Translation studies book by Lawrence Venuti

The Translator's Invisibility: A History of Translation is a translation studies book by Lawrence Venuti originally released in 1995. A second, substantially revised edition was published in 2008.

This book represents one of Venuti's most-studied works in which the author attempts to retrace the history of translation across the ages. In it, he lays out his theory that so-called "domesticating practices" at work in society have contributed to the invisibility of the translator in translations. He claims that legal and cultural constraints make it so that "'faithful rendition' is defined partly by the illusion of transparency", such that foreignizing or experimental types of translation are "likely to encounter opposition from publishers and large segments of Anglophone readers who read for immediate intelligibility". This leads to a climate in which "fluency" is the most important quality for a translation and all traces of foreignness or alterity tend to be purposely erased.

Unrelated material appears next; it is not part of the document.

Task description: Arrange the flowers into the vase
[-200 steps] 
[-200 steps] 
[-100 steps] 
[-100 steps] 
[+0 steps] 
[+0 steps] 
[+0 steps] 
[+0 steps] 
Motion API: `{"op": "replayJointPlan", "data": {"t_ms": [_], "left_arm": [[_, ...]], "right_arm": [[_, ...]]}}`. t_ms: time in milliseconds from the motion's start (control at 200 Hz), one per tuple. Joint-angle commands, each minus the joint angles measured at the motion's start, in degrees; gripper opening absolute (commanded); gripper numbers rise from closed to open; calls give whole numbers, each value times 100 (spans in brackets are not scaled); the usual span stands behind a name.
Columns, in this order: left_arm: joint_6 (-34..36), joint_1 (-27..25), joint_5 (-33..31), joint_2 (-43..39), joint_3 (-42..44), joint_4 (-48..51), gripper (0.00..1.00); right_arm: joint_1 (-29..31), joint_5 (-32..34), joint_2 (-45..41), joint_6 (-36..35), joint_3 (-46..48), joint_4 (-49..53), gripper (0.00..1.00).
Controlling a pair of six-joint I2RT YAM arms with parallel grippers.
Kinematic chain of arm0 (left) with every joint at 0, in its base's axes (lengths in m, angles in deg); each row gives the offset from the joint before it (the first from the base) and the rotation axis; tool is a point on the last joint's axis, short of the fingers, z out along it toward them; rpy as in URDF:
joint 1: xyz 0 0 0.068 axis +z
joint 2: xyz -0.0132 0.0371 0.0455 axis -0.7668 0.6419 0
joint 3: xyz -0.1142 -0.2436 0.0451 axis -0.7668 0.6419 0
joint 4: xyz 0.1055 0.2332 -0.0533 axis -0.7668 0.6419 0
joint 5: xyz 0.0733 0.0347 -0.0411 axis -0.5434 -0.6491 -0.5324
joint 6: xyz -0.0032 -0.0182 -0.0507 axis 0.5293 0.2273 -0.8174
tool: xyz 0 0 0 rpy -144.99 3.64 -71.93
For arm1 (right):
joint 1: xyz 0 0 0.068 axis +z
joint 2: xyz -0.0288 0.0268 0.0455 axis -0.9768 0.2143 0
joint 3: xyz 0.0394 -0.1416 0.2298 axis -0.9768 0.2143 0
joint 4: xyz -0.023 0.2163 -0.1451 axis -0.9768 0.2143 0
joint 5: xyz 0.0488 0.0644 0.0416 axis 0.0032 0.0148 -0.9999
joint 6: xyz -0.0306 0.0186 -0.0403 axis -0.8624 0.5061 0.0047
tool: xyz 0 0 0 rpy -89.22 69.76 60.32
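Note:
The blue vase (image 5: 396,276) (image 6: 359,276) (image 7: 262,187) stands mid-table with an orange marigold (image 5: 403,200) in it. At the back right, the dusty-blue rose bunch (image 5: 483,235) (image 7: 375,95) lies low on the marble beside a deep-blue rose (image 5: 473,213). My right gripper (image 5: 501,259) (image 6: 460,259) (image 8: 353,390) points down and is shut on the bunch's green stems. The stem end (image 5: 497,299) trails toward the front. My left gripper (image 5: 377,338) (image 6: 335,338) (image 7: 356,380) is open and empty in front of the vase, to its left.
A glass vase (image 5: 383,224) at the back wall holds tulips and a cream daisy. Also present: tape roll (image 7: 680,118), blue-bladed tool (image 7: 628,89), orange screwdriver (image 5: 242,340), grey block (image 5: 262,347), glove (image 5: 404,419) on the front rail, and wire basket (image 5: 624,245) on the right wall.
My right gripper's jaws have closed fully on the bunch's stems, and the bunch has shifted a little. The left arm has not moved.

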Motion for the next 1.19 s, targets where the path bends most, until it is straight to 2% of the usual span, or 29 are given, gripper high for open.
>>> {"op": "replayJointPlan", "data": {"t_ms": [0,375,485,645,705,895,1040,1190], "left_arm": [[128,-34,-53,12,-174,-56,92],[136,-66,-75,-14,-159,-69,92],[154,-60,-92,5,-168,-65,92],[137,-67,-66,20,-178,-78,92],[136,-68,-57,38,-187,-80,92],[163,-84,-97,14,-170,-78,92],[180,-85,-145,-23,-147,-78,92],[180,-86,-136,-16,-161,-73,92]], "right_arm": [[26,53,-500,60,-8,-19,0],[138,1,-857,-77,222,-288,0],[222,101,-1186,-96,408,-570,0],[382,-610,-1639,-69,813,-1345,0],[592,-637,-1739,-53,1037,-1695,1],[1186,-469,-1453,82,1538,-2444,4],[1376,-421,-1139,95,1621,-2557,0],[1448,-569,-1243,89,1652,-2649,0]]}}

For Venuti, fluency in itself is not to be rejected; he believes that translations should be readable. The problem is rather that dominant notions of readability in translation emphasize an extremely narrow form of the translating language, usually the current standard dialect, regardless of the language, register, style or discourse of the source text. When fluency is achieved through the standard or most widely used form of the translating language, the illusion that the translation is not a translation but the source text is produced, and the inevitable assimilation of that text to values in the receiving culture is concealed. Venuti sees two main methods of questioning or forestalling these domesticating effects: one is to choose source texts that run counter to existing patterns of translating from particular languages and cultures, challenging canons in the receiving culture; the other is to vary the standard dialect, to experiment with nonstandard linguistic items (regional and social dialects, colloquialism and slang, obscenity, archaism, neologism), although not arbitrarily, taking into account the features of the source text. These methods do not give back the source text unmediated; they are foreignizing, constructing a sense of the foreign that is always already mediated by receiving cultural values.

In spite of their invisibility, the author asserts the historic power of translators: he maintains that translations have forced massive shifts in the Western literary canon and led to evolutions in literature and academic theory over time, as well as influencing the vision that societies have of foreign cultures. He therefore argues for a paradigm shift in the way translators consider their role, calling for them to curb the traditional domestication of translations and allow foreign influences to infiltrate translated texts. This position has led to him being compared to Antoine Berman.

The Translator's Invisibility has been a source of much debate – and sometimes criticism – among translation experts. Nevertheless, it has largely entered into the translation studies canon and is often required reading for translation students.